School of Information Science and Technology, Dalian Maritime University, Dalian 116026, China.
Sensors (Basel). 2022 Apr 20;22(9):3154. doi: 10.3390/s22093154.
Head pose and eye gaze are vital clues for analysing a driver's visual attention. Previous approaches achieve promising results from point clouds in constrained conditions. However, these approaches face challenges in the complex naturalistic driving scene. One of the challenges is that the collected point cloud data under non-uniform illumination and large head rotation is prone to partial facial occlusion. It causes bad transformation during failed template matching or incorrect feature extraction. In this paper, a novel estimation method is proposed for predicting accurate driver head pose and gaze zone using an RGB-D camera, with an effective point cloud fusion and registration strategy. In the fusion step, to reduce bad transformation, continuous multi-frame point clouds are registered and fused to generate a stable point cloud. In the registration step, to reduce reliance on template registration, multiple point clouds in the nearest neighbor gaze zone are utilized as a template point cloud. A coarse transformation computed by the normal distributions transform is used as the initial transformation, and updated with particle filter. A gaze zone estimator is trained by combining the head pose and eye image features, in which the head pose is predicted by point cloud registration, and the eye image features are extracted via multi-scale spare coding. Extensive experiments demonstrate that the proposed strategy achieves better results on head pose tracking, and also has a low error on gaze zone classification.

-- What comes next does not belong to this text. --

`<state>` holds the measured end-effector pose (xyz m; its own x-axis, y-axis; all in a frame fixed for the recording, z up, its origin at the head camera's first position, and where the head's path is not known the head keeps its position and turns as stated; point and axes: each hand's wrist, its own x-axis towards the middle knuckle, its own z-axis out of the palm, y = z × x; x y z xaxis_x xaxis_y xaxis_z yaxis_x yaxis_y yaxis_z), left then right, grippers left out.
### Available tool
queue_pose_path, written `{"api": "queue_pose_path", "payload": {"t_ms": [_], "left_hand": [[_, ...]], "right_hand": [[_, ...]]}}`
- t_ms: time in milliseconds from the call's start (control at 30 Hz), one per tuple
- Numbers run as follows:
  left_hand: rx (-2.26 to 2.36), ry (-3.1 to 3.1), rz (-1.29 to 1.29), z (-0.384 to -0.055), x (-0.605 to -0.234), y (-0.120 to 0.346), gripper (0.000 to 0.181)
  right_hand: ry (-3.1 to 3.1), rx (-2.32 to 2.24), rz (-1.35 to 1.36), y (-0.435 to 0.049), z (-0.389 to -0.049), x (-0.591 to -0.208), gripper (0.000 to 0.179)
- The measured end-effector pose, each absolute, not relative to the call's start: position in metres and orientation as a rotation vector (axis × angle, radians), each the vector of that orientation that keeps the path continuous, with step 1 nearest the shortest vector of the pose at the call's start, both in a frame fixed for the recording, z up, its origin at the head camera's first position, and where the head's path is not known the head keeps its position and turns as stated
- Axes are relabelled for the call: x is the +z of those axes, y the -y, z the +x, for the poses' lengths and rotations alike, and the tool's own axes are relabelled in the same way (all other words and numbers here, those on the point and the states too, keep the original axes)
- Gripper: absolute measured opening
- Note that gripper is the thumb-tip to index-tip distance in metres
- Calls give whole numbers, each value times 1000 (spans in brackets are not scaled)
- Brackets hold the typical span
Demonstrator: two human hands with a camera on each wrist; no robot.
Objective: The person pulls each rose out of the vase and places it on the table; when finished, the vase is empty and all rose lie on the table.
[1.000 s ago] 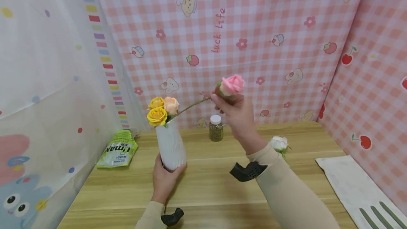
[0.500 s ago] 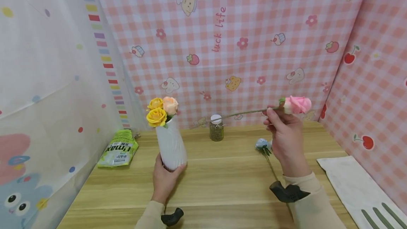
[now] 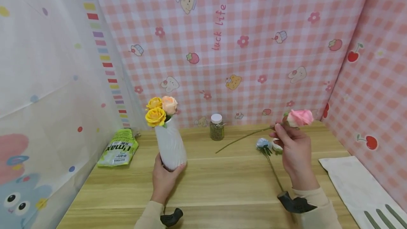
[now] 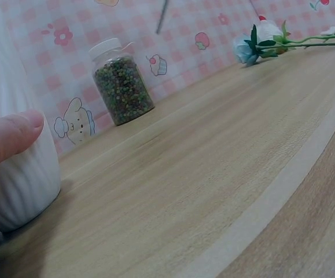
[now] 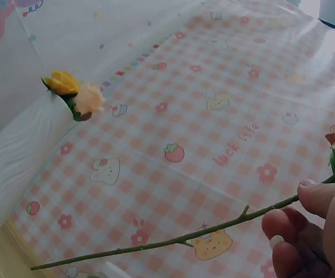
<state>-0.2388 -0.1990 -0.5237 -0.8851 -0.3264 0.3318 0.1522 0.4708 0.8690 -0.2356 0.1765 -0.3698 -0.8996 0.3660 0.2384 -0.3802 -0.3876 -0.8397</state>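
Note:
My left hand point(image 3: 165, 177) grips the lower part of a white ribbed vase point(image 3: 171, 144), which leans slightly to the left on the table. Two yellow roses point(image 3: 155, 117) and a peach rose point(image 3: 169, 105) stand in its mouth. Out to the right, my right hand point(image 3: 295, 153) pinches a pink rose point(image 3: 301, 117) by the stem just under its head. The long bare stem point(image 5: 155, 244) points left toward the vase, apart from it. Beneath that hand a blue rose point(image 3: 264, 144) and a white rose point(image 3: 277, 146), partly hidden, lie on the table.
A jar of small green beads point(image 3: 217, 128) with a white lid stands at the table's back edge. A green snack bag point(image 3: 117, 149) lies at the left, a folded white cloth point(image 3: 353, 176) at the right. A pink checked curtain point(image 3: 241, 63) hangs behind.
The pink rose's stem has come away from the vase mouth. My right hand has carried the rose right and lower, uncovering the blue rose. My left hand stays on the vase.

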Motion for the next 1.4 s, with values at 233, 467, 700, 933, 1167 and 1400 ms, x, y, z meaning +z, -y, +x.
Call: {"api": "queue_pose_path", "payload": {"t_ms": [233, 467, 700, 933, 1167, 1400], "left_hand": [[-1394, 2263, 149, -239, -521, 200, 102], [-1403, 2251, 129, -241, -519, 202, 100], [-1403, 2262, 143, -241, -521, 201, 100], [-1405, 2274, 155, -240, -522, 201, 100], [-1416, 2277, 171, -239, -522, 200, 100], [-1418, 2281, 167, -239, -523, 198, 100]], "right_hand": [[1503, 2202, 51, -173, -238, -375, 22], [1501, 2144, 45, -164, -241, -379, 20], [1490, 2094, 22, -155, -243, -386, 21], [1713, 1938, 42, -152, -248, -396, 25], [1952, 1848, 69, -153, -248, -400, 25], [2025, 1798, 38, -157, -252, -408, 19]]}}
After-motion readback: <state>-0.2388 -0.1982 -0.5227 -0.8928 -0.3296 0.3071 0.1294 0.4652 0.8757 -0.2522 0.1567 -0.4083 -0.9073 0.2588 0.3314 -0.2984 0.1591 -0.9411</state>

头部姿势和眼睛注视是分析驾驶员视觉注意力的重要线索。以前的方法从受约束条件下的点云中取得了有希望的结果。然而,这些方法在复杂的自然驾驶场景中面临挑战。其中一个挑战是,在非均匀光照和大头部旋转下收集的点云数据容易发生部分面部遮挡。这会导致模板匹配失败或特征提取不正确时产生不良变换。在本文中,提出了一种新的估计方法,使用 RGB-D 相机预测准确的驾驶员头部姿势和注视区域,采用有效的点云融合和配准策略。在融合步骤中,为了减少不良变换,连续多帧点云被注册和融合以生成稳定的点云。在配准步骤中,为了减少对模板配准的依赖,将最近邻注视区域中的多个点云用作模板点云。正态分布变换计算的粗变换用作初始变换,并通过粒子滤波器进行更新。通过结合头部姿势和眼睛图像特征来训练注视区域估计器,其中头部姿势通过点云配准进行预测,眼睛图像特征通过多尺度稀疏编码提取。大量实验表明,所提出的策略在头部姿势跟踪方面取得了更好的结果,并且在注视区域分类方面也具有较低的误差。